But it also shows us the world Musk most fears: a world in which inscrutable, autonomous, self conscious and self aware artificially intelligent entities of immense power and presumed malign intent exist, separated from the world that the rich rule by only the most tenuous and perishable of barriers.

It's an irony on many levels that Musk's real-life trophy-concubine du jour at the time of the making of Cyberpunk 2077 appears in a minor but significant role in the piece; and plays, although under another name, pretty much herself. We all now know what happens to Lizzy Wizzy's wealthy, over-privileged, manipulative boyfriend in the drama.


It is in the nature of human art that it is flawed. All art is flawed. It has been widely said that Cyberpunk 2077 is a flawed game, and that is true; it has been widely said that Cyberpunk 2077 is a very flawed game...

Yesterday, I passed 800 hours of playing Cyberpunk 2077. That's equivalent to 107 full working days; equivalent to six months of full time work. It's an extraordinary length of time to voluntarily spend, as a consumer rather than creator, with one work of art. It would be extraordinary, indeed, to spend it with a very flawed work. Consequently, I obviously believe that Cyberpunk 2077 is not very flawed, and I'm going to try to show you why I think that. In doing so, I shall argue that

  1. Many of the flaws relate to one very stupid decision, made by management;
  2. That actually, the game never has been very flawed, except on hardware on which it could never have been expected to run.

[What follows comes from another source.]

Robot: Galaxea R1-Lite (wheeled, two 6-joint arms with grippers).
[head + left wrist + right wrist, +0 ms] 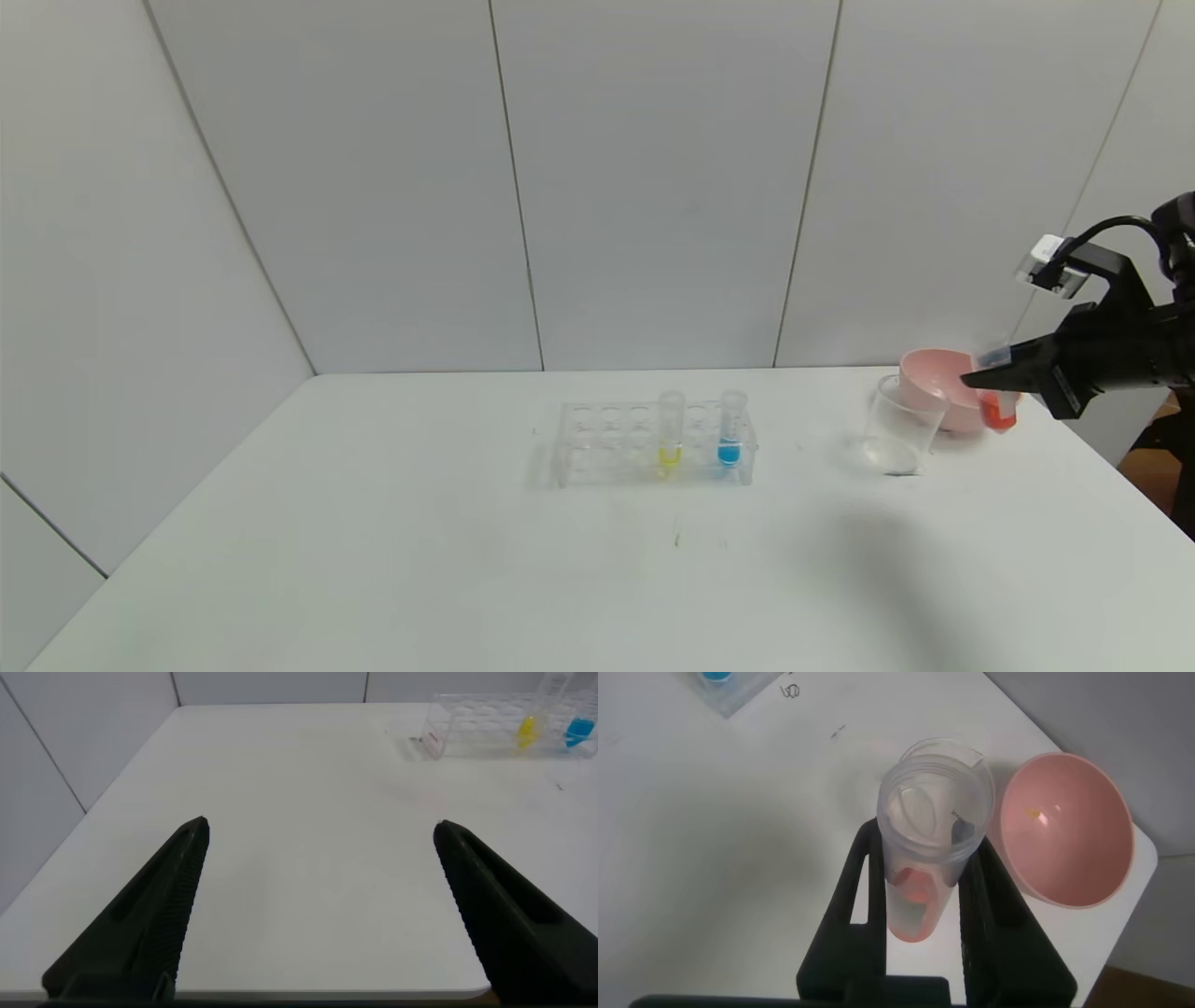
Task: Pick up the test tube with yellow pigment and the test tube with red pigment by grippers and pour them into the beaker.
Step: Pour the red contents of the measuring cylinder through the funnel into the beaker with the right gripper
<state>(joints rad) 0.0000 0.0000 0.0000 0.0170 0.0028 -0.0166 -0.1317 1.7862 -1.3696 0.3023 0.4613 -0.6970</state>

The great strengths of Cyberpunk 2077 are in storytelling and in the world, which is very much related to storytelling; I'm going to tackle these last. Before I get to them, I'm going to talk about interaction, under which I'll talk about the use of weapons; and about movement, under which I'll talk about walking, motor vehicles, rapid travel, and the metro system. But first of all I'll talk about that very stupid decision. There should be a table of contents at the head of this essay; if the details of game mechanics don't interest you, skip ahead to Surface Detail.


Act One

The Player of Games

Sometime early in the development of Cyberpunk 2077, some idiot in management or marketing in CD Projekt Red went to Sony and promised — contracted — that their new and vastly ambitious game would run on game consoles that were frankly already obsolete. The idiot did this because Sony would not have their more powerful new game console, PlayStation 5, ready in time for the game's launch. An idiot — probably the same idiot — also made a similar promise to Microsoft, but it's my understanding that the promise to Sony came first.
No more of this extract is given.